What matters is changes per second across all tasks, that defines your total resource consumption. Of course that could be pegged out in a single tasks where you are despite some multi-threading within a single task one os often down to to number of changes per core, the maximum system performance being max chances/core times number of cores. I don't have recent hard number and would love to hear some from the field. For batch apply I expect thousands of chances per second per core. For transactional high hundreds, low thousand, but that's pretty much a WAG.

4000 tables total is not much at all. A single tasks can often handle that except then the changes are very skewed towards a particularly heavy use table at which point you may want to divvy op.

80 tasks is high, but not crazy high. It will normally need lots of memory (more than 64+ GB) unless very tight tuning is done. I've seen 100+ active tasks in 32 GB but it was tight.

100+ tasks is not officially supported but can work after some Windows tweaks to set a specific initial memory for detached services such as the replicate main service. See for example: https://stackoverflow.com/questions/17472389/how-to-increase-the-maximum-number-of-child-processes-t...

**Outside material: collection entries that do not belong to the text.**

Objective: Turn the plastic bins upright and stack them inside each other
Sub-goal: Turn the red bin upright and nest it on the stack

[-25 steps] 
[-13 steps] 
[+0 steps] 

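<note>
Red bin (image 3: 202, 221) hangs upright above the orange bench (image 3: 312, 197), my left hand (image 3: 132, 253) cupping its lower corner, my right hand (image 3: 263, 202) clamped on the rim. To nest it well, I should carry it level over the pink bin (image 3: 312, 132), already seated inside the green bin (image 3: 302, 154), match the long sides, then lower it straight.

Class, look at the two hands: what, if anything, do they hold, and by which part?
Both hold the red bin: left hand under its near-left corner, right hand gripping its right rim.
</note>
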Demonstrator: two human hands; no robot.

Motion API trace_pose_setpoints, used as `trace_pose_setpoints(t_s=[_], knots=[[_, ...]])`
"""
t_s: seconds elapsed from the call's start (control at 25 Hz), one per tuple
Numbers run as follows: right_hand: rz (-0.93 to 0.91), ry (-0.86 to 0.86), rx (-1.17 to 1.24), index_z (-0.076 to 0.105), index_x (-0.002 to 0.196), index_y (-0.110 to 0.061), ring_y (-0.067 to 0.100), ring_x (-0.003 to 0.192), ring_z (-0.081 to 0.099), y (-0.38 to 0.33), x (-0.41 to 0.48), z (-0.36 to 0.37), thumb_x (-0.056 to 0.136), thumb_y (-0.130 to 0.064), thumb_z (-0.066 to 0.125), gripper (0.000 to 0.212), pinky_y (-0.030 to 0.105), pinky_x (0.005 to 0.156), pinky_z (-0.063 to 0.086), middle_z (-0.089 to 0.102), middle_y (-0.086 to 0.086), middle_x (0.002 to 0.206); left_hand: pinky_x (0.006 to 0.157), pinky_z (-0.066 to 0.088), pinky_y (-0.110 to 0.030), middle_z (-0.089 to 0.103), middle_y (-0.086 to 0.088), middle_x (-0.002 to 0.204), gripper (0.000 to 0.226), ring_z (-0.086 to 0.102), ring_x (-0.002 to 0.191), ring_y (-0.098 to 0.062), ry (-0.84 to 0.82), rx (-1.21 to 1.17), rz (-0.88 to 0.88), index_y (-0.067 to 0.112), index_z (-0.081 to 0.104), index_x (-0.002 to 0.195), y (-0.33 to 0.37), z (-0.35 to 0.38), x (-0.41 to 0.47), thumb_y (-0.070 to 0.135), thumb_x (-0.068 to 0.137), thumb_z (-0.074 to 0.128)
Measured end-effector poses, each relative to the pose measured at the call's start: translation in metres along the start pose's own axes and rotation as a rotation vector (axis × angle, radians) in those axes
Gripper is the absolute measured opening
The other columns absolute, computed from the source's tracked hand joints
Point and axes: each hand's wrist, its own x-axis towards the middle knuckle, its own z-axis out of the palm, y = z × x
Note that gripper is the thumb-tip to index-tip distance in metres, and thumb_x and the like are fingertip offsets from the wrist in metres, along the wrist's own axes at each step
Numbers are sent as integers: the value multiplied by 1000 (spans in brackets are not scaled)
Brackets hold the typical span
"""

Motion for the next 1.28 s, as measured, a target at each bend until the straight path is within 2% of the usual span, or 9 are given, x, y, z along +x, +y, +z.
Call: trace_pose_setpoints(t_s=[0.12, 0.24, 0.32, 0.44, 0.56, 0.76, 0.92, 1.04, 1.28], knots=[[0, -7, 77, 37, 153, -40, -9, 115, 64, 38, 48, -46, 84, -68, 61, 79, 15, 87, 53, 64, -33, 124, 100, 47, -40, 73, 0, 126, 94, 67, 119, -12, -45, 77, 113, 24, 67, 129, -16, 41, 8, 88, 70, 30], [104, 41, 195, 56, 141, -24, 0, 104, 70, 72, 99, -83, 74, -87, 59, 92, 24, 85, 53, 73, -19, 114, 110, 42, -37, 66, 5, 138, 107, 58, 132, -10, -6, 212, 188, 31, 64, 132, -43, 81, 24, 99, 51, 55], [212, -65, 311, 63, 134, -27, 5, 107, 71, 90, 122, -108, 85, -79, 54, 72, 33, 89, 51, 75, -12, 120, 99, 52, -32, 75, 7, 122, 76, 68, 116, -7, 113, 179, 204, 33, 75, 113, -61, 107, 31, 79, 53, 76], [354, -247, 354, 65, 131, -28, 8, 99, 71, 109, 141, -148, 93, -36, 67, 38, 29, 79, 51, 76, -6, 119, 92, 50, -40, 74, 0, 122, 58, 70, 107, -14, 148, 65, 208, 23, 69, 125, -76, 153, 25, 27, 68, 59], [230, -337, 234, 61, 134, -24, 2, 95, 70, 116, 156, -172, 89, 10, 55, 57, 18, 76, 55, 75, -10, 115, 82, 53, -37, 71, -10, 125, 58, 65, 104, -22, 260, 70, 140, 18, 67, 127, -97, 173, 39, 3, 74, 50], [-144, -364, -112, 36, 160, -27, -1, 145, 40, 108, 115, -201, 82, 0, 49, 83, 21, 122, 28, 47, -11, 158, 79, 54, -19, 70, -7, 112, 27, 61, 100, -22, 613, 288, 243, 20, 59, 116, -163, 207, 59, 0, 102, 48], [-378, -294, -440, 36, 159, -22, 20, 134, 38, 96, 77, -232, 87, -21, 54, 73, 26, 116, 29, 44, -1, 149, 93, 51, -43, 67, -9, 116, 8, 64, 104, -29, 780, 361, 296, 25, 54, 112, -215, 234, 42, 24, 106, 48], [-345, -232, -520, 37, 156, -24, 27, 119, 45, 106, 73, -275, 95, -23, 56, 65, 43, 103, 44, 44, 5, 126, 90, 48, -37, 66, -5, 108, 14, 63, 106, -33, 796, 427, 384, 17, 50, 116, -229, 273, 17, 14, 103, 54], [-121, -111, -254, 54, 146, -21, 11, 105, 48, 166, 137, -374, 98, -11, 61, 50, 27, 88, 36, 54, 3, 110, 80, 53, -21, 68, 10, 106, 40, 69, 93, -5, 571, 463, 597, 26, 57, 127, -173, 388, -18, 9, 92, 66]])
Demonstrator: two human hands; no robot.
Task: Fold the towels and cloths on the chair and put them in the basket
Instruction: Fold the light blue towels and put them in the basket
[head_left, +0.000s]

Kindly share more of your context.

memory available/used
smallest and largest memory footprint for your reptask processes
total CPU % for a busy time: cores uses versus cores available
any, or many, reptasks running at more than 1 core?
estimated changes/sec for the worst tasks?
estimated changes/sec over all?
1 logstream tasks feeding 80 slaves? Wow ! Why ? If someone was afraid of more than 50 tables in a task and started spreading that out, over 80 tasks then please reconsider. 5 tasks is probably plenty one or two with just up to 10 busy tables. and 1 to 3 more for 'the rest'

Hein.

View solution in original post

Heinvandenheuvel · ‎2022-04-03

What matters is changes per second across all tasks, that defines your total resource consumption. Of course that could be pegged out in a single tasks where you are despite some multi-threading within a single task one os often down to to number of changes per core, the maximum system performance being max chances/core times number of cores. I don't have recent hard number and would love to hear some from the field. For batch apply I expect thousands of chances per second per core. For transactional high hundreds, low thousand, but that's pretty much a WAG.

4000 tables total is not much at all. A single tasks can often handle that except then the changes are very skewed towards a particularly heavy use table at which point you may want to divvy op.

80 tasks is high, but not crazy high. It will normally need lots of memory (more than 64+ GB) unless very tight tuning is done. I've seen 100+ active tasks in 32 GB but it was tight.

100+ tasks is not officially supported but can work after some Windows tweaks to set a specific initial memory for detached services such as the replicate main service. See for example: https://stackoverflow.com/questions/17472389/how-to-increase-the-maximum-number-of-child-processes-t...

Kindly share more of your context.

memory available/used
smallest and largest memory footprint for your reptask processes
total CPU % for a busy time: cores uses versus cores available
any, or many, reptasks running at more than 1 core?
estimated changes/sec for the worst tasks?
estimated changes/sec over all?
1 logstream tasks feeding 80 slaves? Wow ! Why ? If someone was afraid of more than 50 tables in a task and started spreading that out, over 80 tasks then please reconsider. 5 tasks is probably plenty one or two with just up to 10 busy tables. and 1 to 3 more for 'the rest'

Hein.

Attunity_user · ‎2022-04-04

Hi Hein,

Thank you for your response.

We have added memory a couple of times recently, we are on 100 GB now, 16 core. Estimated applied changes on log stream based on EM about 86M on a peak day. This may vary.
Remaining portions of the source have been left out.